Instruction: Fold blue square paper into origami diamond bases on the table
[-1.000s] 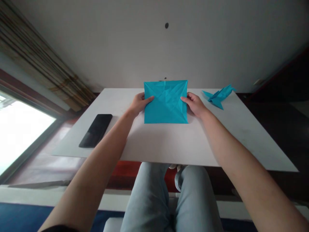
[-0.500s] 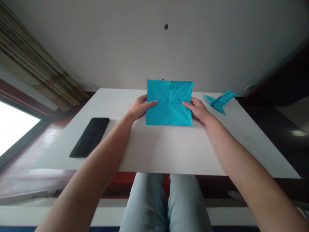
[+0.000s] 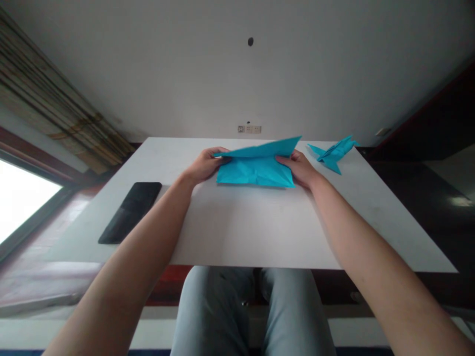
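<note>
A creased sheet of blue paper (image 3: 254, 171) is held between both hands above the white table (image 3: 241, 227). Its far half bends up and over toward me along a crosswise line. My left hand (image 3: 207, 164) grips the left edge, the thumb tucked under the raised flap. At the opposite edge, my right hand (image 3: 300, 167) pinches the paper with its thumb on the inner face. The fingers behind the sheet are partly hidden. To the right of my right hand lies a folded blue paper bird (image 3: 336, 154), touched by neither hand.
A black phone-like slab (image 3: 130, 212) lies on the table's left side, beside my left forearm. Behind the table stands a pale wall with sockets (image 3: 249, 129) low on it. A striped curtain (image 3: 63, 104) hangs at the left.
The sheet was spread flat and facing me; now its far half is bent over toward me, the right side of the flap raised higher. Both hands keep hold of the side edges.
</note>
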A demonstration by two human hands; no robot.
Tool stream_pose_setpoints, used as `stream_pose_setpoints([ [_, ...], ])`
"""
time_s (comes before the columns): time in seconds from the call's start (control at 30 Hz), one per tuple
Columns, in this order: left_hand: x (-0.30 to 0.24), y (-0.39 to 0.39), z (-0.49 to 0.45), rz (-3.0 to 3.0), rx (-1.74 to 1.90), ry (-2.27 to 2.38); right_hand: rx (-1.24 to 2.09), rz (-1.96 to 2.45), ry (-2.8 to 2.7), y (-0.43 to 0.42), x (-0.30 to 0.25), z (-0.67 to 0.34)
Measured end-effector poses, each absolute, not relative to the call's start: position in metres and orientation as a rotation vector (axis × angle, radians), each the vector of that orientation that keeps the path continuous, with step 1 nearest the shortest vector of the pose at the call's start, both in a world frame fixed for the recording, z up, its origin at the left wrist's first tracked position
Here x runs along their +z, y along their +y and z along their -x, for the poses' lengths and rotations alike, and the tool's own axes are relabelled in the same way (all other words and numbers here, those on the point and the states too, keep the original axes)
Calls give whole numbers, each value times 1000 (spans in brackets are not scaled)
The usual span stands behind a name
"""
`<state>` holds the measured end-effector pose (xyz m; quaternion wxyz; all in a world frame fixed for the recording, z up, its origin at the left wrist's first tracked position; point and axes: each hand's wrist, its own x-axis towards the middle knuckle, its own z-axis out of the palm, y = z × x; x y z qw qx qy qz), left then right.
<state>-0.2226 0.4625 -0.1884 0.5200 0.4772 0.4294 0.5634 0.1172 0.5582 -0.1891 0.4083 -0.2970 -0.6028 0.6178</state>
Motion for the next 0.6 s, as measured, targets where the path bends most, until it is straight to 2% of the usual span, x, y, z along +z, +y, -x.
stream_pose_setpoints([
  [0.43, -169, 461, 222, -1198, 1281, 1168, 1675, 812, -1580, 545, -172, -120],
  [0.6, -160, 452, 223, -1523, 958, 1330, 1699, 833, -1717, 544, -168, -123],
])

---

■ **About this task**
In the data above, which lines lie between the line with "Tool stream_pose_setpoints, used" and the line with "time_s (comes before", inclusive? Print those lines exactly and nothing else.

■ **Answer space**
Tool stream_pose_setpoints, used as `stream_pose_setpoints([ [_, ...], ])`
"""
time_s (comes before the columns): time in seconds from the call's start (control at 30 Hz), one per tuple

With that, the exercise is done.